Farewell, my dear operating system
21 DEC 2023
About twenty years ago, while studying at the university, I started developing my own operating system. Today, 20 years later, digging through the layers of old code on my computer, I decided to get its documentation in order — and I am finally ready to say farewell to this small project of mine.
I started developing my operating system in 2003, beginning from a floppy disk bootloader and eventually reaching multitasking when, with much horror, I noticed that I was spending all my weeknights and weekends on it. I spent about four years on that journey, and it was incredibly hard to write off that much time invested into the operating system. Unable to recover the days I already spent, I decided to save my future time at least, and abandoned the project. (There was another reason to drop it: my new laptop didn’t have a floppy disk drive, and my operating system couldn’t start from HDD.)

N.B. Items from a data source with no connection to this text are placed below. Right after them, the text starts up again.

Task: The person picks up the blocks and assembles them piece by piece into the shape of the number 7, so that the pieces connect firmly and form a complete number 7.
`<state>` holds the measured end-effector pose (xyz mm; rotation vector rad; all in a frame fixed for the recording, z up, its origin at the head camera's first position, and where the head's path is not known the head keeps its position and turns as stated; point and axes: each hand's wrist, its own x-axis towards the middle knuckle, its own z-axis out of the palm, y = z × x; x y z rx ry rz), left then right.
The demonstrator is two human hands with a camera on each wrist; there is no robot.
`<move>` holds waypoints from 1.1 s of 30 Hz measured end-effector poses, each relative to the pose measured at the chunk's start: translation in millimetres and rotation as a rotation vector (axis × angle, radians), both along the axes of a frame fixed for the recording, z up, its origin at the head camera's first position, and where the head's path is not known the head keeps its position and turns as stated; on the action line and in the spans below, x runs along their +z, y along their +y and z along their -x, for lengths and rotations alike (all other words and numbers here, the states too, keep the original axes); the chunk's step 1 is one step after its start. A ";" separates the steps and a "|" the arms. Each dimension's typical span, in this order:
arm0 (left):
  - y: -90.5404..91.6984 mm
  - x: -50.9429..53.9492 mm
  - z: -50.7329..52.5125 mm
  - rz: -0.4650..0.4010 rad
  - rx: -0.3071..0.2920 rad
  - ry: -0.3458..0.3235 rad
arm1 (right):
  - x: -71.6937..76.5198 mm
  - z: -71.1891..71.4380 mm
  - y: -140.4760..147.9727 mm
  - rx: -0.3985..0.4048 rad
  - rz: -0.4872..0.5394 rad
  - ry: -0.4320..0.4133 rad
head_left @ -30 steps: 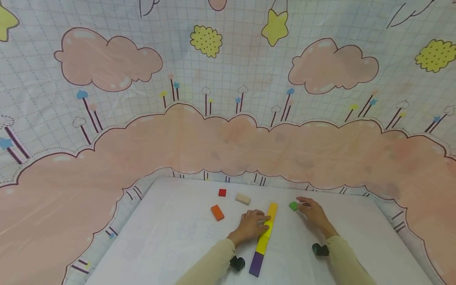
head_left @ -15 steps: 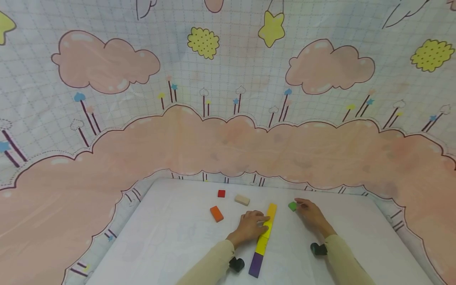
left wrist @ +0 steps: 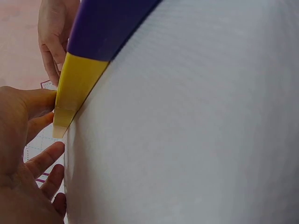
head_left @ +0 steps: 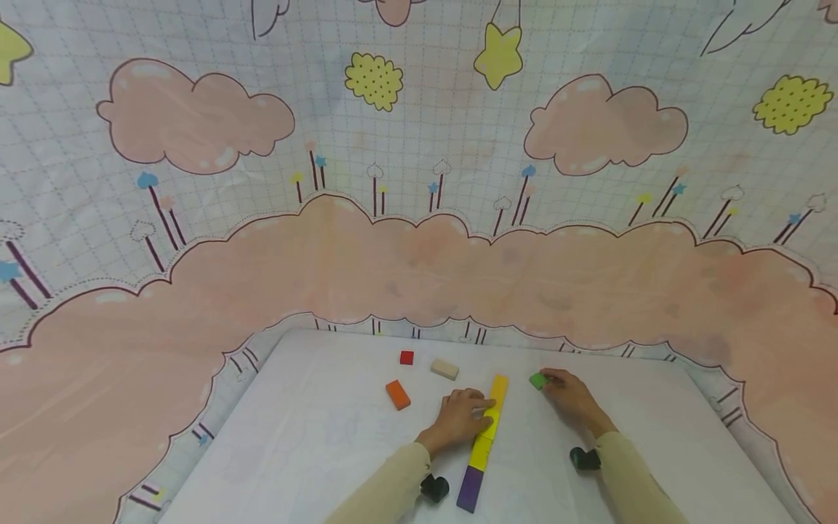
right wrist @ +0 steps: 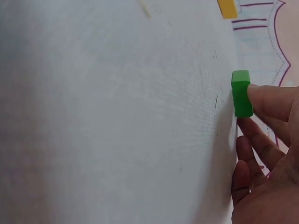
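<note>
A line of yellow blocks (head_left: 481, 453) ends in a purple block (head_left: 470, 489) at its near end. The left hand (head_left: 458, 418) rests beside this line, thumb and index finger touching the yellow part; its other fingers are spread loosely in the left wrist view. Right of the line, the right hand (head_left: 572, 397) pinches a small green block (head_left: 538, 380) at the table surface. In the right wrist view the thumb lies against one side of the green block (right wrist: 242, 95), while the fingertip behind it is partly hidden.
On the white table (head_left: 294, 437) left of the line lie an orange block (head_left: 397, 394), a red block (head_left: 406, 357) and a beige block (head_left: 444, 369). A cloud-patterned cloth (head_left: 419, 269) hangs behind. Dark heart-shaped pieces (head_left: 435, 488) sit at both wrists.
The right hand's fingers have closed in on the green block, which stays about where it was. Left hand and block line hold still; the head view has shifted slightly.
</note>
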<state>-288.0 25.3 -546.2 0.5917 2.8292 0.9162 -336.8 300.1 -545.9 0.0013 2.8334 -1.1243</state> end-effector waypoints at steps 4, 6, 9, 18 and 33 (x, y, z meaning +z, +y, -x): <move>-0.5 0.4 -0.7 -0.005 -0.003 0.001 | -0.2 0.8 -0.4 -0.010 0.016 -0.025; -0.7 0.5 -1.6 -0.009 -0.003 0.000 | 0.0 0.4 -0.8 -0.016 0.020 -0.040; -0.5 -0.9 -1.9 -0.014 0.001 -0.003 | 0.6 -0.4 -1.3 -0.019 0.016 -0.051; -1.2 -2.9 -3.3 -0.013 0.006 -0.016 | 0.9 -3.1 -2.5 -0.035 -0.001 -0.041; -1.8 -1.5 -5.6 -0.020 0.002 -0.016 | -0.9 -6.9 -1.6 -0.050 -0.009 0.006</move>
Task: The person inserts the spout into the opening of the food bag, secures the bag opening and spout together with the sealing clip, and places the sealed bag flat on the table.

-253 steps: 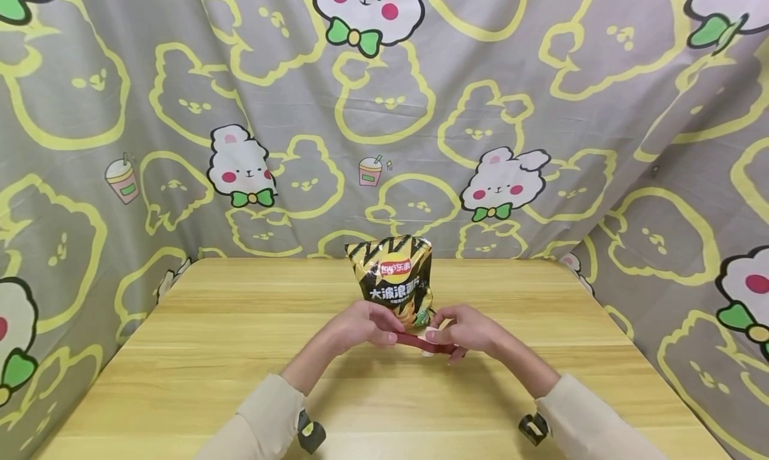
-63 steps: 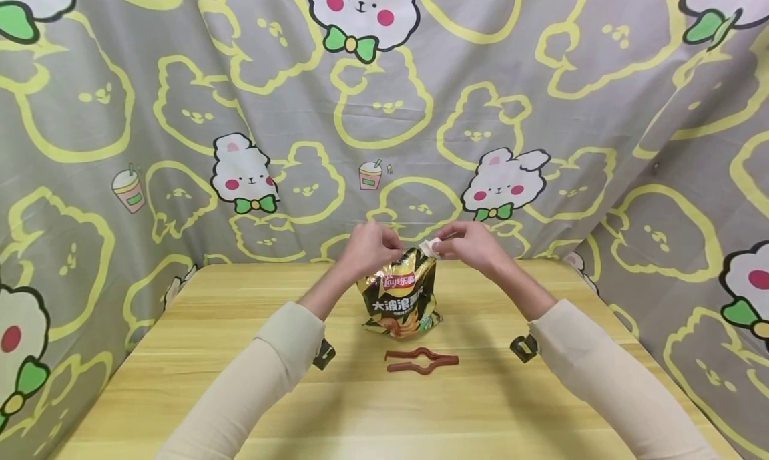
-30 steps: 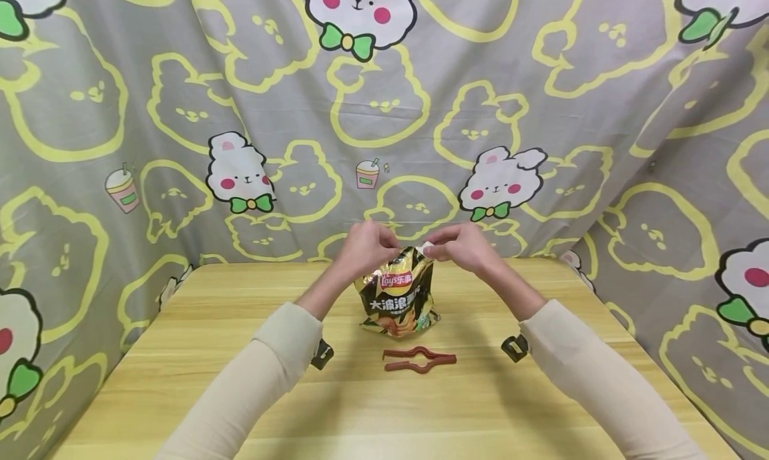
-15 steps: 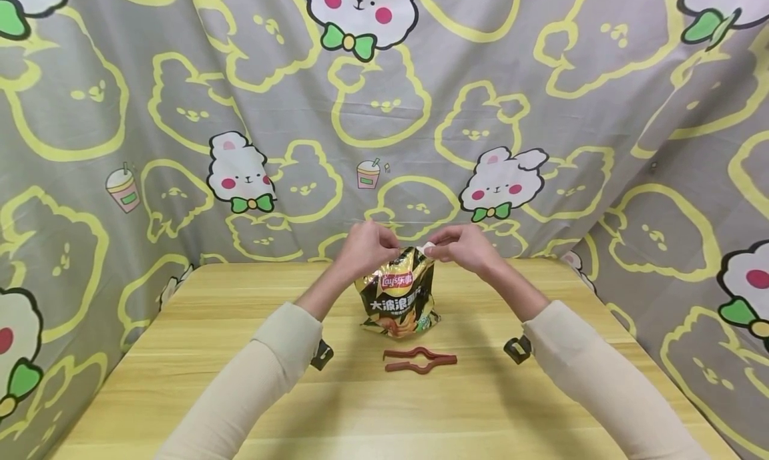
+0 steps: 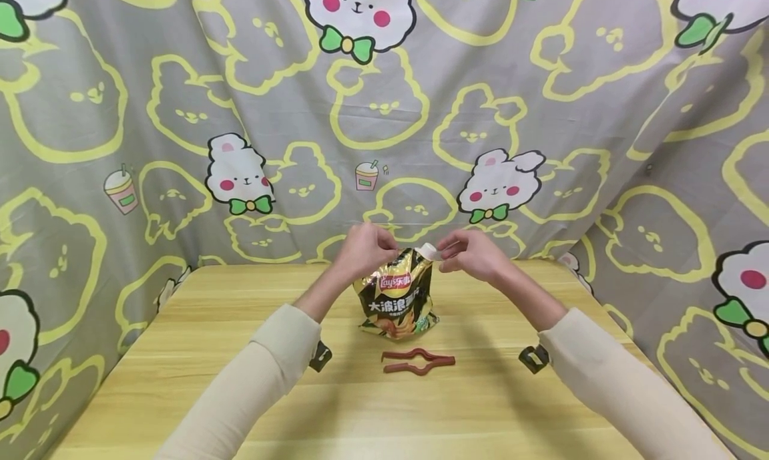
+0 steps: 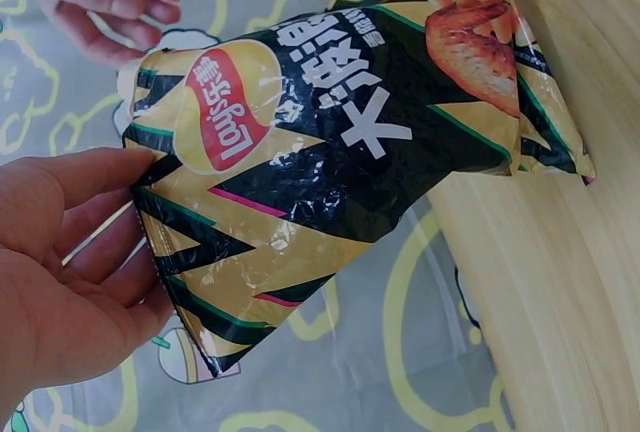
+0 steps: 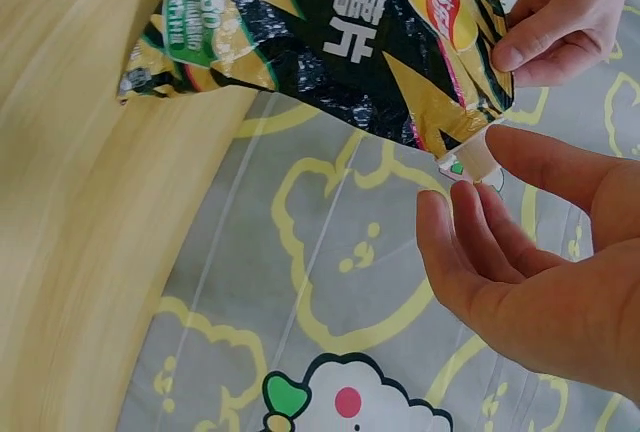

OS development is indeed a malady without a proper cure — one needs to struggle through the illness before getting rid of it forever. I stopped working on it many years ago and didn’t change a single line of code in that time. Still, I kept the code around and later published it on Github.
It is available here: mgcbean OS and bootsectors for the system.
MGCBEAN.DOS
This one is the most finished "operating system" of the three. It looks a bit like DOS with a reduced set of commands:
- help
- cls
- cd
- date
- dir
- time
- ver
- view
It runs simple .com files, just make sure they don't depend on DOS libraries or interrupt calls.
The system itself is compiled as a .com file, meaning you can run it in an older version of Windows.
MGCBEAN.CLI
It became a 32-bit version of the system with multitasking.
MGCBEAN.GFX
Well, I think it’s time to end the story. Farewell, my old friend. It has been a wonderful journey.